WB-Agent Calls Workbench API and creates project and scan (or uses already existing one with given project/scan code)

Uploads files from given path via Workbench API. Extract archives API actions is also called to expand any uploaded archive.

Initiates scan, usually with auto id and delta scan enabled

Checks status in a loop. Use also a max limit of time to stop on malfunctioning scans.

When scan finishes can return various type of results: list of all licenses identified, list of all components found, policy warnings at scan or project level. Also saves results to a file specified by parameter --path-result PATH_RESULT

Below are some pros and cons compared with other integration scenarios:

Pros:

  • local file content is available when inspecting the files in Workbench

  • no need to manually expand .war/.jar files, this is handled in the Workbench

Cons:

  • much larger files to be uploaded to the Workbench resulting in possibly longer execution time of the pipeline.

2. Generate hashes using fossid-cli and upload those to Workbench (blind scan)

Requires fossid-cli for generating file signatures using the --local flag. Usually WB-Agent is distributed in a container image containing also fossid-cli and Shinobi License Extractor. This image can be easily pulled in CI/CD pipelines from a container repository.

Saves file signatures on a temporary file with .fossid extension

Calls Workbench API and create project and scan (or use already existing one with give project/scan code)

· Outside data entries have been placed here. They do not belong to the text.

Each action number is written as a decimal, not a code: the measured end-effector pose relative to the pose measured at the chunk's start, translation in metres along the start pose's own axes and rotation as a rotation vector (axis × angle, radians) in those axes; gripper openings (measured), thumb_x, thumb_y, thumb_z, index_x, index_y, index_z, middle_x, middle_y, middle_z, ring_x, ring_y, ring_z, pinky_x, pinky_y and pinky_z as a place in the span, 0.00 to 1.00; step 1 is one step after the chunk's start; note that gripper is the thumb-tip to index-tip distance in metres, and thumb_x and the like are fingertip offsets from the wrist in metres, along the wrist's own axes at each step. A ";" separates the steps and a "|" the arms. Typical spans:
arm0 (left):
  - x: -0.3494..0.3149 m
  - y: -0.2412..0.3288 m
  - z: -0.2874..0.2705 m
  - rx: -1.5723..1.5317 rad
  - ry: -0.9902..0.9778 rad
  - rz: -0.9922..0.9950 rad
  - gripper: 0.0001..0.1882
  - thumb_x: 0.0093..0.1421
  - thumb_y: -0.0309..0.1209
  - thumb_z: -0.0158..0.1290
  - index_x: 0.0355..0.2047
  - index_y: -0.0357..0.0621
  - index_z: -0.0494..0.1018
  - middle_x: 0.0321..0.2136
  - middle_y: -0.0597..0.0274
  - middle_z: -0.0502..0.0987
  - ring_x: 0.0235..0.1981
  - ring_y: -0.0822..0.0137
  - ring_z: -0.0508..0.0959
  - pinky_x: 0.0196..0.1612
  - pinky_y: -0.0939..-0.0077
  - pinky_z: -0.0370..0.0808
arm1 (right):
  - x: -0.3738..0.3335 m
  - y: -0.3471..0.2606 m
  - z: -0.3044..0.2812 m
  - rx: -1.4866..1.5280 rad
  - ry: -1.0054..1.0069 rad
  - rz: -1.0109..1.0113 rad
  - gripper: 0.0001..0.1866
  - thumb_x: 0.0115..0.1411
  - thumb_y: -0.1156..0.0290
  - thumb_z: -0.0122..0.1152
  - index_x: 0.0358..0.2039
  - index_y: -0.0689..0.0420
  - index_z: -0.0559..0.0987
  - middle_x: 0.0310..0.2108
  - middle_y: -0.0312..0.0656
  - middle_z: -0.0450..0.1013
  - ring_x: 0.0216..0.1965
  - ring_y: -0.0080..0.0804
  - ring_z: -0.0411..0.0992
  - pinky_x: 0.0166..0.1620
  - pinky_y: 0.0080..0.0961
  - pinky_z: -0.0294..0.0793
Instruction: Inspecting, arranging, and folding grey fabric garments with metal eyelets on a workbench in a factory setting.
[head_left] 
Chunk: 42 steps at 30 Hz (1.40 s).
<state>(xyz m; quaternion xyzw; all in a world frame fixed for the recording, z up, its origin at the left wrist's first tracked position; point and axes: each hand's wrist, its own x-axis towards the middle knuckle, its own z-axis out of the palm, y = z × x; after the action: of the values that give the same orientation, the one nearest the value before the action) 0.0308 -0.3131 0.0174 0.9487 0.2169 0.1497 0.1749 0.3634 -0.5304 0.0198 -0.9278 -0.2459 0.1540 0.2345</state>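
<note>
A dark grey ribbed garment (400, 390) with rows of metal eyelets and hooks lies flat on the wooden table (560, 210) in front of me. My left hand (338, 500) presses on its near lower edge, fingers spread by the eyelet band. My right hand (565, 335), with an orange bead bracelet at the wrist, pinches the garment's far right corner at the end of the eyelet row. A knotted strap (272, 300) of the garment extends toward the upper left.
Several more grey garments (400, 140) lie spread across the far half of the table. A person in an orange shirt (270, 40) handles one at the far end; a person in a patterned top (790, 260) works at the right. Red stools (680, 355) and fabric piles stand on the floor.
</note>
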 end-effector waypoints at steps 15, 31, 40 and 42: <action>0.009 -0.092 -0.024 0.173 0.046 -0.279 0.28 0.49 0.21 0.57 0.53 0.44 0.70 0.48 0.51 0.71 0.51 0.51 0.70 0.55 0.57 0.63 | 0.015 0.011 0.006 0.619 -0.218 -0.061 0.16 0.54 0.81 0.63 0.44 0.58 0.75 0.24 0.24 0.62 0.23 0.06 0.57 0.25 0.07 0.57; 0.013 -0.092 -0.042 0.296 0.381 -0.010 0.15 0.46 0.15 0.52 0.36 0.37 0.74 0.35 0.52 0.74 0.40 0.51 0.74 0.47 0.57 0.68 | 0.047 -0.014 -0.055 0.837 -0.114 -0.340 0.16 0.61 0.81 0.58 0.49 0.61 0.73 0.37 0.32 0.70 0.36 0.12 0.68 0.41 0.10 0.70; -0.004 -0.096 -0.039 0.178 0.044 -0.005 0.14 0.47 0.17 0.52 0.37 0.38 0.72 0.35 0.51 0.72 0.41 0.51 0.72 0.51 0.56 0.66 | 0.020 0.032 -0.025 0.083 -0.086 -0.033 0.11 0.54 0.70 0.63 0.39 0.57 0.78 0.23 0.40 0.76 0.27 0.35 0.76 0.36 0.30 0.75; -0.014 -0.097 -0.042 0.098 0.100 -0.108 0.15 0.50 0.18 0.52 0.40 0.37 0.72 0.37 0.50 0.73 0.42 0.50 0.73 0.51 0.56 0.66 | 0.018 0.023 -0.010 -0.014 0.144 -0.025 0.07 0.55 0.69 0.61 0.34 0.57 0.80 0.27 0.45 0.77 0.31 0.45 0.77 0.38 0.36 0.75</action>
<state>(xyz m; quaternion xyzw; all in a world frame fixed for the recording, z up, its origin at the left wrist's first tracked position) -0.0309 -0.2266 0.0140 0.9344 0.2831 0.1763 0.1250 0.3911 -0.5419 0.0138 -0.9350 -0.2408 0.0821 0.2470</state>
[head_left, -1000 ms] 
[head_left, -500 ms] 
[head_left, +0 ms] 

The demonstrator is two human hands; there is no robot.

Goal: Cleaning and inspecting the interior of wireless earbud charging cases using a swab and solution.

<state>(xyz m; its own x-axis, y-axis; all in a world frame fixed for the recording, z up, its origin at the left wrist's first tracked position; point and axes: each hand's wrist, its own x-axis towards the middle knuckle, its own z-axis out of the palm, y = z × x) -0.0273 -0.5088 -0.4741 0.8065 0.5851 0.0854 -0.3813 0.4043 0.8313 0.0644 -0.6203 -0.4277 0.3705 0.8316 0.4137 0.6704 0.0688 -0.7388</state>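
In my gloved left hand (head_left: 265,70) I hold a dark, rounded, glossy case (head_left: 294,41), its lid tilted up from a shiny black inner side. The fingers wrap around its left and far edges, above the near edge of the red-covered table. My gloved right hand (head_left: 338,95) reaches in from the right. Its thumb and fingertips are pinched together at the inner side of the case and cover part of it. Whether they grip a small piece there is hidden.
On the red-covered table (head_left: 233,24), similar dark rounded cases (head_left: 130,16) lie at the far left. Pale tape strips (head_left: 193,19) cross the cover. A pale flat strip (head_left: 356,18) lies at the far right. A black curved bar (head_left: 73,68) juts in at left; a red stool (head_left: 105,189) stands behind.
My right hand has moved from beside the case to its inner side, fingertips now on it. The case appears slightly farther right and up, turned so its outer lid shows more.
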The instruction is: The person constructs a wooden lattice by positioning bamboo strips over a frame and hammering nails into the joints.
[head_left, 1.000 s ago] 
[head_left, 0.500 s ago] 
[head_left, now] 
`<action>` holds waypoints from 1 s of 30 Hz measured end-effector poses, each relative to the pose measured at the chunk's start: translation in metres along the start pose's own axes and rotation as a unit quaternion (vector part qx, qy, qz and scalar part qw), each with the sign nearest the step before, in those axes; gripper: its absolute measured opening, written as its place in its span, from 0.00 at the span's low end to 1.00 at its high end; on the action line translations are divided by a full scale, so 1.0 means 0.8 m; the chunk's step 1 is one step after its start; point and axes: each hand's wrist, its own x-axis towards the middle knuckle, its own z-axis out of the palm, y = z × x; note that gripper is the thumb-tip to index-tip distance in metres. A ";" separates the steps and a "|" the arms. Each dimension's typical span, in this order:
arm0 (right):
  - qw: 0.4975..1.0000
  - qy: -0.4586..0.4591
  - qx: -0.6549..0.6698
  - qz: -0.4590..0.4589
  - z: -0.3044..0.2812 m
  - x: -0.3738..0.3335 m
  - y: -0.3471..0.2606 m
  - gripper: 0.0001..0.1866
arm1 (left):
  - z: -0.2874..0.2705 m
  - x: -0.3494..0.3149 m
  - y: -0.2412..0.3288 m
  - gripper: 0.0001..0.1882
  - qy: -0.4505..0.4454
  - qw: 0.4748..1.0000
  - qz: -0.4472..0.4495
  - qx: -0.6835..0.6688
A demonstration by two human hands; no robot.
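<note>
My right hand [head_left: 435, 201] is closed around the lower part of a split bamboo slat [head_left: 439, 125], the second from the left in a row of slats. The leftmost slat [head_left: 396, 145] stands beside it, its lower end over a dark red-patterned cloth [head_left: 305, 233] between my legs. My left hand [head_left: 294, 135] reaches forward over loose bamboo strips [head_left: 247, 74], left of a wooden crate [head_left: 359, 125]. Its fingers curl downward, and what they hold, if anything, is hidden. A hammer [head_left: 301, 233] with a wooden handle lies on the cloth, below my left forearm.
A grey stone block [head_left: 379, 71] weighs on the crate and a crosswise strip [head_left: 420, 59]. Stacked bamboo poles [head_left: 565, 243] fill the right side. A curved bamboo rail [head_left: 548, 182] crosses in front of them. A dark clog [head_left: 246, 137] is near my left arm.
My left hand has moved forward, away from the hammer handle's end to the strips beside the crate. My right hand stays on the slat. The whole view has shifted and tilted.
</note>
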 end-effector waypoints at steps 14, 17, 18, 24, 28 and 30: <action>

Uploads .fossid file via Workbench API

Initiates scan, usually with auto id and delta scan enabled

Checks status in a loop. Use also a max limit of time to stop on malfunctioning scans.

When scan finishes can return various type of results: list of all licenses identified, list of all components found, policy warnings at scan or project level. Also saves results to a file specified by parameter --path-result PATH_RESULT

Below are some pros and cons compared with other integration scenarios:

Pros:
  • no need to make code available to Workbench avoiding large files being uploaded

  • easy setup

Cons:

  • the scanned files (local files) will not be available for comparison with matches in Workbench UI.

Installation

Copy the file "workbench-agent.py" file to a server with Python installed and with access to a Workbench API. Install dependencies:

pip install -r requirements.txt

Usage

Example:

    python3 workbench-agent.py --api_url=https://myserver.com/api.php \
      --api_user=my_user  \
      --api_token=xxxxxxxxx \
      --project_code=prod \
      --scan_code=${BUILD_NUMBER} \
      --limit=10 \
      --sensitivity=10 \
      --auto_identification_detect_declaration  \
      --auto_identification_detect_copyright  \
      --delta_only \
      --scan_number_of_tries=100 \
      --scan_wait_time=30 \
      --path='/some/path/to/files/to/be/scanned' \
      --path-result='/tmp/fossid_result.json'

      

Detailed parameters description:

 python3 workbench-agent.py --help
usage: workbench-agent.py [-h] --api_url API_URL --api_user API_USER
                          --api_token API_TOKEN --project_code PROJECT_CODE
                          --scan_code SCAN_CODE [--limit LIMIT]
                          [--sensitivity SENSITIVITY]
                          [--recursively_extract_archives]
                          [--jar_file_extraction]
                          [--blind_scan]
                          [--run_dependency_analysis]
                          [--run_only_dependency_analysis]
                          [--auto_identification_detect_declaration]
                          [--auto_identification_detect_copyright]
                          [--auto_identification_resolve_pending_ids]
                          [--delta_only] [--reuse_identifications]
                          [--identification_reuse_type {any,only_me,specific_project,specific_scan}]
                          [--specific_code SPECIFIC_CODE]
                          [--no_advanced_match_scoring]
                          [--match_filtering_threshold MATCH_FILTERING_THRESHOLD]
                          [--chunked_upload]
                          [--scan_number_of_tries SCAN_NUMBER_OF_TRIES]
                          [--scan_wait_time SCAN_WAIT_TIME] --path PATH
                          [--log LOG] [--path-result PATH_RESULT]
                          [--get_scan_identified_components]
                          [--scans_get_policy_warnings_counter]
                          [--projects_get_policy_warnings_info]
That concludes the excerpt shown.